▸ **EXERCISE DESCRIPTION**
Lines containing the word "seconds" are the ones to copy from the records below.

Stored items from a collection
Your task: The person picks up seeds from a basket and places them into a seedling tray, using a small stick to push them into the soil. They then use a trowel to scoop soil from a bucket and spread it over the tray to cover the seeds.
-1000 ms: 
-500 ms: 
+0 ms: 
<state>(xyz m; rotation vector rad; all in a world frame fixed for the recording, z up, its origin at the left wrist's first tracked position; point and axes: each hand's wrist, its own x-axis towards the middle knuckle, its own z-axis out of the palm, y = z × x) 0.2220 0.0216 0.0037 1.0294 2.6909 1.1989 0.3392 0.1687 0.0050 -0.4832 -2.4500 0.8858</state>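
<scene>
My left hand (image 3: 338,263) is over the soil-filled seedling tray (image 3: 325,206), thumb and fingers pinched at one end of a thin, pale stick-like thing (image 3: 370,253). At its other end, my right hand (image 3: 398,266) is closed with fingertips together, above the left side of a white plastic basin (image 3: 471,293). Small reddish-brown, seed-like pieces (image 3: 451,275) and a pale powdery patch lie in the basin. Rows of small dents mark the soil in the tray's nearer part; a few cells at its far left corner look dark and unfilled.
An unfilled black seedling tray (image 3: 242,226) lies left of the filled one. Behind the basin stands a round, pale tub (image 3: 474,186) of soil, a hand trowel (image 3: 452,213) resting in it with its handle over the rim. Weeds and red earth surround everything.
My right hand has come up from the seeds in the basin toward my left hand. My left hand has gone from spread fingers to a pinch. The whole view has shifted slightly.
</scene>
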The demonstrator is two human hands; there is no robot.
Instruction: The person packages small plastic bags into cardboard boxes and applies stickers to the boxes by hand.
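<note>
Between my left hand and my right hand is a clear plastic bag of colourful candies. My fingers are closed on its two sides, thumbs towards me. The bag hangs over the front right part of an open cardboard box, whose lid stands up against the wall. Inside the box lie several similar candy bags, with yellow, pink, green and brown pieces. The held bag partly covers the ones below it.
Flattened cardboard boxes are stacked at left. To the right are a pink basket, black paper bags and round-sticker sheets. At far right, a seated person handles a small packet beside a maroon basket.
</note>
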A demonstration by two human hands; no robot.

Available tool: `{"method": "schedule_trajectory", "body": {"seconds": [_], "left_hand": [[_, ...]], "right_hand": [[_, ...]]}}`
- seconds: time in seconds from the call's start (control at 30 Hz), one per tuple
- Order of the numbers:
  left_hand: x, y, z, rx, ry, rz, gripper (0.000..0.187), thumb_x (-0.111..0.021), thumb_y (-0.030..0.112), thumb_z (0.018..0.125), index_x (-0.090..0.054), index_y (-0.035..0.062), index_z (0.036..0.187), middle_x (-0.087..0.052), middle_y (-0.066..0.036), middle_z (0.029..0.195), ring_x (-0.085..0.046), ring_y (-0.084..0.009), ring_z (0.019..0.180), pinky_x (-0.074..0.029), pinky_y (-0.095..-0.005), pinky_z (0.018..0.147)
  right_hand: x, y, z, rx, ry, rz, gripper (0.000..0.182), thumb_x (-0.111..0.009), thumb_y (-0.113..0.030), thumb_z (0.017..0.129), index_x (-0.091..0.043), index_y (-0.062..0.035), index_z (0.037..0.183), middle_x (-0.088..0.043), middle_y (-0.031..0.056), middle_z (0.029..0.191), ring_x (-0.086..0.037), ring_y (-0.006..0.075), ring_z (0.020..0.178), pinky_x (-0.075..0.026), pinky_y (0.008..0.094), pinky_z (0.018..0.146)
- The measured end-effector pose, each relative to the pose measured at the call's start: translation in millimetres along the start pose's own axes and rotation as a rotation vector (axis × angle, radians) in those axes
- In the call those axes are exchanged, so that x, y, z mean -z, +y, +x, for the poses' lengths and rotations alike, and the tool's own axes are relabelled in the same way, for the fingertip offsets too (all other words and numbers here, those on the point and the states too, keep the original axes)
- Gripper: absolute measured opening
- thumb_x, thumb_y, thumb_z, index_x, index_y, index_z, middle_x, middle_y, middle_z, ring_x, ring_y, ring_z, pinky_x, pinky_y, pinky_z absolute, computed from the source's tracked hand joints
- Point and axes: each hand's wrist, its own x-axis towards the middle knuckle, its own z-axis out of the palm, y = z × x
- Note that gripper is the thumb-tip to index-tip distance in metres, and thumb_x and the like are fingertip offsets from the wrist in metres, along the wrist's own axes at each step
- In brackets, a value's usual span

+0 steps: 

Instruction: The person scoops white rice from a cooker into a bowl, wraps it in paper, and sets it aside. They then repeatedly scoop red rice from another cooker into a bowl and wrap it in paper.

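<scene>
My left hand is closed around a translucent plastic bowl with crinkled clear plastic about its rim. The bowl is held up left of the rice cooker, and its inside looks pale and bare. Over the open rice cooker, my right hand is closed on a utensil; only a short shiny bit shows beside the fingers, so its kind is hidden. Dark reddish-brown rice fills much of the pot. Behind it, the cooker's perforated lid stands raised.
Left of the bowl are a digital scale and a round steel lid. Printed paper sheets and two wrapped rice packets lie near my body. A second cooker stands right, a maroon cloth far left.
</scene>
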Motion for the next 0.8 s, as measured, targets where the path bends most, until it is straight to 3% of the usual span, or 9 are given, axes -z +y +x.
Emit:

▸ **YOUR RESPONSE**
Available tool: `{"method": "schedule_trajectory", "body": {"seconds": [_], "left_hand": [[_, ...]], "right_hand": [[_, ...]]}}`
- seconds: time in seconds from the call's start (control at 30 Hz), one per tuple

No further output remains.